***** Available data *****

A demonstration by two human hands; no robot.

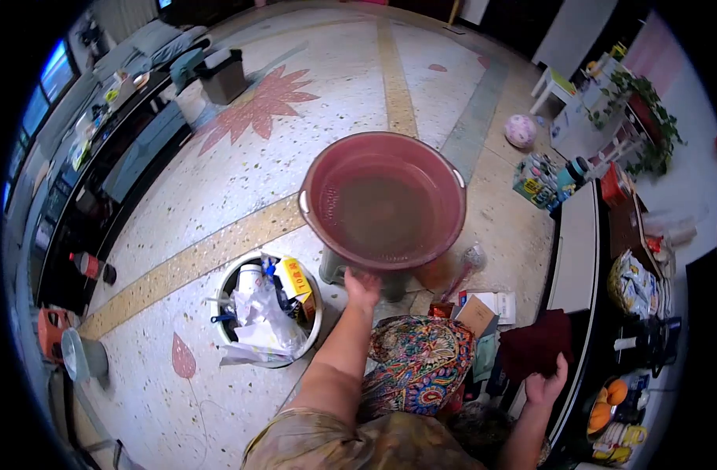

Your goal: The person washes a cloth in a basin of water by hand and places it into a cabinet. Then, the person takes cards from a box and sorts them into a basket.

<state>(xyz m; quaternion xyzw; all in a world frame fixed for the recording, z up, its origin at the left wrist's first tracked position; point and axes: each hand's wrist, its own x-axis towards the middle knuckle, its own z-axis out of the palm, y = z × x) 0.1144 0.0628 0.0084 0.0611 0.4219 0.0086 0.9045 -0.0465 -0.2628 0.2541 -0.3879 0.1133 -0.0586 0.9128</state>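
Left hand (362, 288) at near rim of round maroon plastic basin (327, 239), likely steadying it, grip hidden; right hand (545, 385) half-curled against dark-red cloth (535, 345), hold unclear.

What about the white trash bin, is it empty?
No, the white trash bin has a yellow box and a crumpled white bag in it.

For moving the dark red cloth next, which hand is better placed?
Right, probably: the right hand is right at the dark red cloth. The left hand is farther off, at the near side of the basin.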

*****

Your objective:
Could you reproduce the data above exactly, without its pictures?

Answer box:
A demonstration by two human hands; no robot.


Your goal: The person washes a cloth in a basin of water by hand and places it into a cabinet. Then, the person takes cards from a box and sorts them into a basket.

<state>(xyz m; quaternion xyzw; all in a world frame fixed for the recording, z up, its origin at the left wrist's first tracked position; point and axes: each hand's wrist, its own x-axis towards the middle knuckle, its own z-axis out of the palm, y = z × x) 0.1144 0.0628 0.0084 0.0611 0.4219 0.0086 0.9045 -0.0465 -0.2628 0.2541 -0.3879 0.1133 -0.0586 0.9128</state>
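Left hand (362, 288) at near rim of round maroon plastic basin (327, 239), likely steadying it, grip hidden; right hand (545, 385) half-curled against dark-red cloth (535, 345), hold unclear.

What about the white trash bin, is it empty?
No, the white trash bin has a yellow box and a crumpled white bag in it.

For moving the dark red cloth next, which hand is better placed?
Right, probably: the right hand is right at the dark red cloth. The left hand is farther off, at the near side of the basin.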

No further work remains in this exercise.